**Work instruction**
The required output is the exact run of lines below that opens at the line with "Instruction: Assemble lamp" and closes at the line with "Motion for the".

□ □ □

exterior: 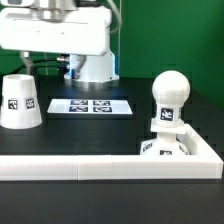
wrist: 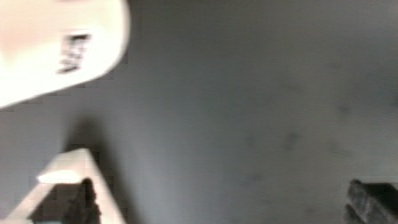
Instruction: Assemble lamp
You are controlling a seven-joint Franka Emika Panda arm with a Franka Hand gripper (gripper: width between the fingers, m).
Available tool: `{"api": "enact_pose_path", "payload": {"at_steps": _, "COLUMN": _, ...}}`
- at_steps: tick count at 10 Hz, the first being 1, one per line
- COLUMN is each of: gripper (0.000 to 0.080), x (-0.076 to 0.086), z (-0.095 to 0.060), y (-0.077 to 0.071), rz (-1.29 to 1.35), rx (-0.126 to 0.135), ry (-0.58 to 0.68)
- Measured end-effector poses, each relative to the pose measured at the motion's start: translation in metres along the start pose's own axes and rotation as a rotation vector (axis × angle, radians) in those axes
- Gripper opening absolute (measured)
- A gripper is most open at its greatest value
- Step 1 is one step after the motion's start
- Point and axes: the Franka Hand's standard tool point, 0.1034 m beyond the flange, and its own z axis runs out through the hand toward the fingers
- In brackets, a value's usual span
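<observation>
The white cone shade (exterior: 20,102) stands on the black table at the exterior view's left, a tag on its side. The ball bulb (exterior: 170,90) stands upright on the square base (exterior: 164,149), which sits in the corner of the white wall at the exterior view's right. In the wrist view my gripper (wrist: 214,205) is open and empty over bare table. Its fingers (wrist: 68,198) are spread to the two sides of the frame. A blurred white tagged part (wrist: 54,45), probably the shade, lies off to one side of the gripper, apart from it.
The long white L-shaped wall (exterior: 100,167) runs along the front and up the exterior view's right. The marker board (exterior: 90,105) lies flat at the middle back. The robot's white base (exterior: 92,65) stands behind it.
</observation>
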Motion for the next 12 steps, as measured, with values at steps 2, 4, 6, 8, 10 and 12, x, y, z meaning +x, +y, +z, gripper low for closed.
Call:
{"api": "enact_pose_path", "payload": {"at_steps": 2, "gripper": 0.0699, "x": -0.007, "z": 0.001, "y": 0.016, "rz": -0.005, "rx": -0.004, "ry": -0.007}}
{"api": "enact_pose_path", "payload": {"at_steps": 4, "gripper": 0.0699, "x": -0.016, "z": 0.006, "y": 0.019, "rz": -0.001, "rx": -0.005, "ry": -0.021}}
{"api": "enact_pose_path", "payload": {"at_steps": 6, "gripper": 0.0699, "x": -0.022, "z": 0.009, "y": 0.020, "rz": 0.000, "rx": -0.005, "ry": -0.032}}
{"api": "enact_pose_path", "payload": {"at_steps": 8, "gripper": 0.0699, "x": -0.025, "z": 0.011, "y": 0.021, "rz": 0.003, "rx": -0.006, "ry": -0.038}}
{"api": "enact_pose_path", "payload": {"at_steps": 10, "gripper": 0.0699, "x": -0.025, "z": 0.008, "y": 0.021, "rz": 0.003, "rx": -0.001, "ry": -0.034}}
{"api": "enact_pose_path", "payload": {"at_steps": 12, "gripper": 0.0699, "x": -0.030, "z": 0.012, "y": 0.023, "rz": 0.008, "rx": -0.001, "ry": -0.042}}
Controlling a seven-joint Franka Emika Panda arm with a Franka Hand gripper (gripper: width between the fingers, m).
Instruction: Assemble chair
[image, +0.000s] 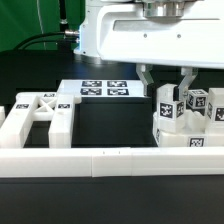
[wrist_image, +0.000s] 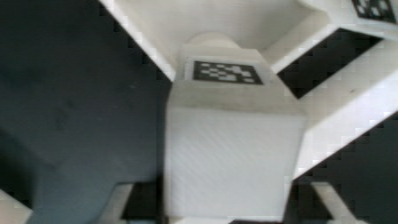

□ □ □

**Response to the exercise**
Instruction: Assemble lamp
You are controlling a seven-joint Franka Emika Panda arm with a Franka Hand gripper (gripper: width between the fingers, m).
Available tool: `{"api": "enact_pose_path", "payload": {"at_steps": _, "COLUMN": _, ...}}`
- at_steps: tick count at 10 Hz, the first being 1, one per line
- COLUMN is each of: gripper (0.000 to 0.080), x (-0.076 to 0.086), z (-0.095 to 0.060), y (-0.077 to 0.071), rz (-1.29 to 1.35), rx (-0.126 to 0.135), ry (-0.58 to 0.68)
- Measured end-effector poses, each relative to the pose measured at the motion's start: translation in metres along the start pose's own axes and rotation as a rotation vector (axis × angle, radians) in those axes
- Gripper opening absolute (measured)
- A gripper is most open at its greatest value
- Step 1 is one step after the motion's start
- Point and axes: the Franka Hand's standard tool point, 0.1034 m beyond the flange, and its own z axis runs out through the hand toward the fingers
- In brackets, a value's usual span
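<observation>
The white cone shade (exterior: 20,102) stands on the black table at the exterior view's left, a tag on its side. The ball bulb (exterior: 170,90) stands upright on the square base (exterior: 164,149), which sits in the corner of the white wall at the exterior view's right. In the wrist view my gripper (wrist: 214,205) is open and empty over bare table. Its fingers (wrist: 68,198) are spread to the two sides of the frame. A blurred white tagged part (wrist: 54,45), probably the shade, lies off to one side of the gripper, apart from it.
The long white L-shaped wall (exterior: 100,167) runs along the front and up the exterior view's right. The marker board (exterior: 90,105) lies flat at the middle back. The robot's white base (exterior: 92,65) stands behind it.
</observation>
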Motion for the next 12 steps, as measured, with values at steps 2, 4, 6, 8, 10 and 12, x, y, z meaning +x, +y, +z, gripper low for closed.

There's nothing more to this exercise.